Assumptions: a reminder • ANOVA make an assumption of homogeneity of variance (i.e. that the spread of values is the same in each of the groups). • Furthermore, ANOVA assumes that the variable has (approximately) a normal distribution within each of the groups. • Levene’s test of the former assumption results in p<0.001, i.e. the assumption is not plausible. • … and it is also not self-evident that retirement ages would have a normal distribution!
Nevertheless… • We might ask ourselves the question whether some of the class difference in retirement ages reflects gender. • And hence there is a motivation to carry out a Two-way ANOVA to look at the effects of class and gender simultaneously.
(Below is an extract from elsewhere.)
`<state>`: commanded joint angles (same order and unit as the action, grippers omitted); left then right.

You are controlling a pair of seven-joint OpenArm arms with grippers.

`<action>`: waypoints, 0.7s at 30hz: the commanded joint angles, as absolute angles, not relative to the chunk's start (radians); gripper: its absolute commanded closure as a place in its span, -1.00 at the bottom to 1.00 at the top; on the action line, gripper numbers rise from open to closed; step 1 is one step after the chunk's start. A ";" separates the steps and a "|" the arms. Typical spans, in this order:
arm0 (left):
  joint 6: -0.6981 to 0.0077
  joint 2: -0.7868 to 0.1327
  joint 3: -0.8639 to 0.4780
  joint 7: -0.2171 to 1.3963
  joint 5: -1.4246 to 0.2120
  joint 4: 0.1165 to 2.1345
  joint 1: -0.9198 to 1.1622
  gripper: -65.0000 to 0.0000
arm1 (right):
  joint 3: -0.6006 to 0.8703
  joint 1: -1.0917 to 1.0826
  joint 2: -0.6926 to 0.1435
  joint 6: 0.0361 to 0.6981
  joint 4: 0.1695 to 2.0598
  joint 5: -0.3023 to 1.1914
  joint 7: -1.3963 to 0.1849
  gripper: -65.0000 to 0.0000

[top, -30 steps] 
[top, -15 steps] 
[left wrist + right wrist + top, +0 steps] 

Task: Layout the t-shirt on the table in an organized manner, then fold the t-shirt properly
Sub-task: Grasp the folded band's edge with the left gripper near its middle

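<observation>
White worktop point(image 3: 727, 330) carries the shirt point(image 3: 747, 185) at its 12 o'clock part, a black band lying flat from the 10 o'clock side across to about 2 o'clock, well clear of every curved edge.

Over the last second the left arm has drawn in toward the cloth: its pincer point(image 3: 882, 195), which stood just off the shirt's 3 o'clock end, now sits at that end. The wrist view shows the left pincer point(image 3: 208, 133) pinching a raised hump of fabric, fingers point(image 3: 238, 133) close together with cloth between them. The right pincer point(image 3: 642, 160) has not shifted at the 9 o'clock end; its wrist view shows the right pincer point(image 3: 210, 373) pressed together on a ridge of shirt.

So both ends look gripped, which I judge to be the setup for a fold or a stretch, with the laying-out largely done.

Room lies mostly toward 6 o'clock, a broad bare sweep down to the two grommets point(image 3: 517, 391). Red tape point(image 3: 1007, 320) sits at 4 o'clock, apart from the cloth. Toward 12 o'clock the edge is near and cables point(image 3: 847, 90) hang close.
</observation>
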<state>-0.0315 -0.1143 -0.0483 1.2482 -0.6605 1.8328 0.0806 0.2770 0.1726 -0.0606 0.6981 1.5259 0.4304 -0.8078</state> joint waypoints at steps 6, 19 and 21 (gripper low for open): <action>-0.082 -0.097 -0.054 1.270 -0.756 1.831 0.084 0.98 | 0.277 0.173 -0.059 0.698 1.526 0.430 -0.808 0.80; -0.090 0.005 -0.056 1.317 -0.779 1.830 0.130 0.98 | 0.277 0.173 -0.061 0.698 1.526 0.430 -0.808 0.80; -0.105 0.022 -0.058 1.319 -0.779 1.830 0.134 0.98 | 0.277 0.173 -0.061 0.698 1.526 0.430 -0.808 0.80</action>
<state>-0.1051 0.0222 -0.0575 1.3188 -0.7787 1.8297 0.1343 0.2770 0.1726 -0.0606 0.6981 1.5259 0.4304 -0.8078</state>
Two-way ANOVA results BSA2006: At what age did you retire work Q296 (Type III) Source Sum of Sq. df Mean Sq. F Sig. Corrected Model 4739.996 13 364.615 4.965 .000 RClass 619.086 6 103.181 1.405 .210 RSex 2188.093 1 2188.093 29.794 .000 RClass * RSex 506.510 6 84.418 1.149 .332 Error 54639.752 744 73.441 Corrected Total 59379.748 757
… so what do the results mean? • The overall variation explained by the two variables is greater (4739.996 compared to 1769.833). • But the between-groups variation which is unique to class is no longer significant (p=0.210 > 0.05) • Whereas the between-groups variation which is unique to sex is significant (p<0.001) • … but sex and class do not have interacting effects (p=0.332) • Note that the class, sex and interaction sums of squares don’t add up to the overall ‘explained’ sum of squares because some of the effects of class and sex overlap.
A multivariate conclusion! • The class differences in retirement age observed in the One-way ANOVA are shown by the Two-way ANOVA to be a spurious consequence of the relationships between gender and class and between gender and retirement age!